Over the past two decades, I have conducted a number of qualitative studies in school, community, and online contexts in order to understand the interactions and processes involved in teaching and learning. My research builds on sociocultural and situated perspectives to investigate how youth engage with poetry and literature in creative, critical, and digital ways, and it considers the implications for practice and pedagogy. I have highlighted some of my key studies here, and my curriculum vitae offers more information about my grants, partnerships, and publications.
.

Spoken Word Poetry

Spoken word poetry involves written text, freestyling, rapping, singing, and playing music, and it can promote intercultural understanding, critical dialogue, and culturally sustaining pedagogy. With support from the United Nations Educational, Scientific, and Cultural Organization and from the University of Sydney’s Faculty of Arts and Social Sciences, my ongoing research-practice partnership with the Bankstown Poetry Slam in western Sydney explores spoken word poetry as a practice, a process, and a product. The study commenced in 2016, and findings from school-based research with Katelyn Jones have been published in Literacy and in the Journal of Adolescent & Adult Literacy with forthcoming articles in English in Education and English in Australia.

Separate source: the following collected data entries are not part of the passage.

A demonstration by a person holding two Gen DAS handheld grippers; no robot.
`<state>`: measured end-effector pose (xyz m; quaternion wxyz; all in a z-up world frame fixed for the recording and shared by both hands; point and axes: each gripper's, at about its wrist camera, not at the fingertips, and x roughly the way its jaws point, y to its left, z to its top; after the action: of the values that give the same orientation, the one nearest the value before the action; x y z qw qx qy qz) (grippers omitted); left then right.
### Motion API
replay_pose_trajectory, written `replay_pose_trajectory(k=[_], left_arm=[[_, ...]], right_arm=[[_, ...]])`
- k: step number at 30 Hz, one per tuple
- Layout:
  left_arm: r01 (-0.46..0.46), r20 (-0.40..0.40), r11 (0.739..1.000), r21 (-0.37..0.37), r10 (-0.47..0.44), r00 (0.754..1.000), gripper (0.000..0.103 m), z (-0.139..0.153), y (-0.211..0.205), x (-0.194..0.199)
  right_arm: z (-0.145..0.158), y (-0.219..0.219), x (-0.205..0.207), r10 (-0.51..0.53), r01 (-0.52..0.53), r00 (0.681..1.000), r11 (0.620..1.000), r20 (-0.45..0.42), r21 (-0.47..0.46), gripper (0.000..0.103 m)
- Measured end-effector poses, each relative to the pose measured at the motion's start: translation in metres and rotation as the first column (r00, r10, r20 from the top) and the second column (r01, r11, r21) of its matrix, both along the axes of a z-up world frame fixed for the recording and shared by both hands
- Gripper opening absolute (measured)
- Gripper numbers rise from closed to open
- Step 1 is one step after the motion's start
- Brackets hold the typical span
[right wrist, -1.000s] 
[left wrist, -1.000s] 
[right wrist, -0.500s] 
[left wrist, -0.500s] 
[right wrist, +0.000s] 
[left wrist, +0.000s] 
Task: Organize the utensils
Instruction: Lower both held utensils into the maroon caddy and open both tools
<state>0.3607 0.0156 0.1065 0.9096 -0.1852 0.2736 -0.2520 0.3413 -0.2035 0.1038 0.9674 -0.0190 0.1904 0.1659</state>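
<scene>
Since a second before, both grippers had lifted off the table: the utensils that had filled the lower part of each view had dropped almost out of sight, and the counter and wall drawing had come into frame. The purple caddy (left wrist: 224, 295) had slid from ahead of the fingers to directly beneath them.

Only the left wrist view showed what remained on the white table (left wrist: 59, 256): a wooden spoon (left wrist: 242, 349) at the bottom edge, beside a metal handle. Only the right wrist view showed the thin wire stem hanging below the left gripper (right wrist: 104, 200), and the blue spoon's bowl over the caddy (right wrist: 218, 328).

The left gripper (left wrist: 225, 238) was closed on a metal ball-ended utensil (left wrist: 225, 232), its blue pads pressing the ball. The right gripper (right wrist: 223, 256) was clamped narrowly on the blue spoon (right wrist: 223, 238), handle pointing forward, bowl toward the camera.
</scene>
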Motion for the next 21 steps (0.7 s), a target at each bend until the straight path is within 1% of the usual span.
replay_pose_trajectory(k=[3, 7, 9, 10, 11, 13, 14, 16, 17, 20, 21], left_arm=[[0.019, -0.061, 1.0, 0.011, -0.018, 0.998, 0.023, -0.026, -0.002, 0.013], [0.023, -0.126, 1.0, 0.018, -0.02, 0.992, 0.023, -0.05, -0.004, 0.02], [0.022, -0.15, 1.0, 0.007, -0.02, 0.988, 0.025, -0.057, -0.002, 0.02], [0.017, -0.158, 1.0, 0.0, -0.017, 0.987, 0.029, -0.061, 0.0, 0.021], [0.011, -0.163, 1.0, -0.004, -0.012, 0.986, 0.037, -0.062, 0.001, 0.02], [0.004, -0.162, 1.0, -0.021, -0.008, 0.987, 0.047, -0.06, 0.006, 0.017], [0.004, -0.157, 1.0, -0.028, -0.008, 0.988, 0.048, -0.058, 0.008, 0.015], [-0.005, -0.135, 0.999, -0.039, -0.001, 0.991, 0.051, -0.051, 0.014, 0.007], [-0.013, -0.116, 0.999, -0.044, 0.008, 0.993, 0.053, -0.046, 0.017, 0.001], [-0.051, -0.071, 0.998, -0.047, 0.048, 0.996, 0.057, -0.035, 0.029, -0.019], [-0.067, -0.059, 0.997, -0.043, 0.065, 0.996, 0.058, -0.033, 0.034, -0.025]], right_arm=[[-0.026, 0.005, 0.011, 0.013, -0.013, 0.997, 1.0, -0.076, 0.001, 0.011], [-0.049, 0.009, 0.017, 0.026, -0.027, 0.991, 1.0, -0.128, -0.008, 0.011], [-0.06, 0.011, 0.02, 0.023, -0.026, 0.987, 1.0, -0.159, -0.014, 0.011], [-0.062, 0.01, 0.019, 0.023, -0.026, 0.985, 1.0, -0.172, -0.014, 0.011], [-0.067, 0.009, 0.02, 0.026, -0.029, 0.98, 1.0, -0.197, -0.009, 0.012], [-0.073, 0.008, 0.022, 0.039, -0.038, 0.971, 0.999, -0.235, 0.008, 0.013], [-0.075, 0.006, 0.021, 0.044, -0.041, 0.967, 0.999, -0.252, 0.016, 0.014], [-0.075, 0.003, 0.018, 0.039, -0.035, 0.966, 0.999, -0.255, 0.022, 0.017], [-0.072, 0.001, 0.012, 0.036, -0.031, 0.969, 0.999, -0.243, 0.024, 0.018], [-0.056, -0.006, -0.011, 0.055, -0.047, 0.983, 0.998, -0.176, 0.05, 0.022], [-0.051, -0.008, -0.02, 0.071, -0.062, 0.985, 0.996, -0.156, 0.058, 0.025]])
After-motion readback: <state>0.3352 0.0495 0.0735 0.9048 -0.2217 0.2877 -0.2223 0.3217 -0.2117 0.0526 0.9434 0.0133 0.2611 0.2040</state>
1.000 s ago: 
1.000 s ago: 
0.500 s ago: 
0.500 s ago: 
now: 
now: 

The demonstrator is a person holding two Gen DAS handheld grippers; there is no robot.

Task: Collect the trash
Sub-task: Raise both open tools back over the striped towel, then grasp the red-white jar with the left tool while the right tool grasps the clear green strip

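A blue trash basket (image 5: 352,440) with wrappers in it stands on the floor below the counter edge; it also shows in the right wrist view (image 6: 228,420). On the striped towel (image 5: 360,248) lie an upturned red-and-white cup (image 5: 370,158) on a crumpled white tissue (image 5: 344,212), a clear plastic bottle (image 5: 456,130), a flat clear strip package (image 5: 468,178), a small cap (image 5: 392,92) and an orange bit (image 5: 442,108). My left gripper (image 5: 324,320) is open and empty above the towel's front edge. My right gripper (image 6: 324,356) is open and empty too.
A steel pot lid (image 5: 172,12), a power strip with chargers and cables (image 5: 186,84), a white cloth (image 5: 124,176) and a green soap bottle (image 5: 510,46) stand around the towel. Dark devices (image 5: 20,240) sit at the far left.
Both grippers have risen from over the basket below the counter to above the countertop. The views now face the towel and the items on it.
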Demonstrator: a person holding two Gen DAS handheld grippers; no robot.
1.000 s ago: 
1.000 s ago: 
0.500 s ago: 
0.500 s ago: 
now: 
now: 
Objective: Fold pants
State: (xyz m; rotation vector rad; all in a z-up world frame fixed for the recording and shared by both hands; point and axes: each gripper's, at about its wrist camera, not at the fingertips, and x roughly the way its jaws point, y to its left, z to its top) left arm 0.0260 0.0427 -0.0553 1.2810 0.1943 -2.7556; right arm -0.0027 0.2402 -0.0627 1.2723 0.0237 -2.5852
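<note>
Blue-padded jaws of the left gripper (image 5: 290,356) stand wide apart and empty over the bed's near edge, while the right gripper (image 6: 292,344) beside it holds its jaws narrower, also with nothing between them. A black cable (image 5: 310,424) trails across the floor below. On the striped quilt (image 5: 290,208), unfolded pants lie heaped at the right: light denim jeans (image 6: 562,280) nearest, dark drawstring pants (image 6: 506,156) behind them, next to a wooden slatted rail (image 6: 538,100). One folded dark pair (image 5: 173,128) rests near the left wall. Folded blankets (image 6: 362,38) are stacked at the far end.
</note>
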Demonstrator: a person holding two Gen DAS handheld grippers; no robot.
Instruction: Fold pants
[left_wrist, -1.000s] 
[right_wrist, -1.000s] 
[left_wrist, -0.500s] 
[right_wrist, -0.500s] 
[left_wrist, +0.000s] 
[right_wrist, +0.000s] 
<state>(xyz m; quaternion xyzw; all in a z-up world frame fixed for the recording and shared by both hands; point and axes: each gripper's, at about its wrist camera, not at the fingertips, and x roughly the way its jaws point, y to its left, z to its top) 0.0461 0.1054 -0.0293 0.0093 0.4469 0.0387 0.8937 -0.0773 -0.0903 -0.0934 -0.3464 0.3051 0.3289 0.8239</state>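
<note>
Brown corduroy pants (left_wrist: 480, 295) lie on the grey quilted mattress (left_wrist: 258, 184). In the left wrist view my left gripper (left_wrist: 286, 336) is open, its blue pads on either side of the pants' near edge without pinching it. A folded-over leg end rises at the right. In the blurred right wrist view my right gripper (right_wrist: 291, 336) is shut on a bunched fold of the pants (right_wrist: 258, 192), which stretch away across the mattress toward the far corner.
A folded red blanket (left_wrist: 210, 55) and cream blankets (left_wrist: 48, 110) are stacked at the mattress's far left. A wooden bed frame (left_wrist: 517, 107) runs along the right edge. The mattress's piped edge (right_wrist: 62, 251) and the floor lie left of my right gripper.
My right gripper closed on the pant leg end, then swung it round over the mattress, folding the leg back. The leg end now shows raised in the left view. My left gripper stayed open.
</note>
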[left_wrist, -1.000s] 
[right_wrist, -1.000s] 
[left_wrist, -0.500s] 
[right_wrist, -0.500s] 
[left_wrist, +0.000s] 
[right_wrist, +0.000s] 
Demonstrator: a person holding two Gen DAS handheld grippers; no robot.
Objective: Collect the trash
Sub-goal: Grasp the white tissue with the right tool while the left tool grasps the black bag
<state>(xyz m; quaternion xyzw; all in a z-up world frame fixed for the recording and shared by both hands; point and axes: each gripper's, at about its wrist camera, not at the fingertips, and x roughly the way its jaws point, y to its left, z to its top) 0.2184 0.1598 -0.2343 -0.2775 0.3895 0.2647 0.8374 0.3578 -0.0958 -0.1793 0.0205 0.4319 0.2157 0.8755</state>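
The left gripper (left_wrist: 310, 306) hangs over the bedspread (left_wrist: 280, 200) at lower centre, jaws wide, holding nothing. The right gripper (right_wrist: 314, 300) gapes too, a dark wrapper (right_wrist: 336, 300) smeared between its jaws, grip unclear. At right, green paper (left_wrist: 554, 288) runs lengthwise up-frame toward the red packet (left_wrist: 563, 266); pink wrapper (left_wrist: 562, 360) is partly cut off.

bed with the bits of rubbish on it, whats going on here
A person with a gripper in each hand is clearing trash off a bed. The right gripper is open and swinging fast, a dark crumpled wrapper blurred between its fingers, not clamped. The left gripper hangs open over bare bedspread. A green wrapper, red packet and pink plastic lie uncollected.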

Another study on Instagram poetry with Kate Kovalik has published in the Journal of Adolescent & Adult Literacy too.

.
Digital Technologies and Teacher Professional Learning

In one project, Sydney colleagues Martin Tomitsch, Kate Thomson, Graham Hendry, and I designed an innovative approach to professional development. Funded by a grant from the Office for Learning and Teaching in 2014, and an extension grant in 2015, we created Ask Charlie, a mobile website that automatically provides academics with personalised recommendations for teaching resources and allows academics to connect with each other. It drew on design-based research methods to understand how digital tools can support academics in their professional development. Findings from this study have been shared in the Australasian Journal of Educational Technology.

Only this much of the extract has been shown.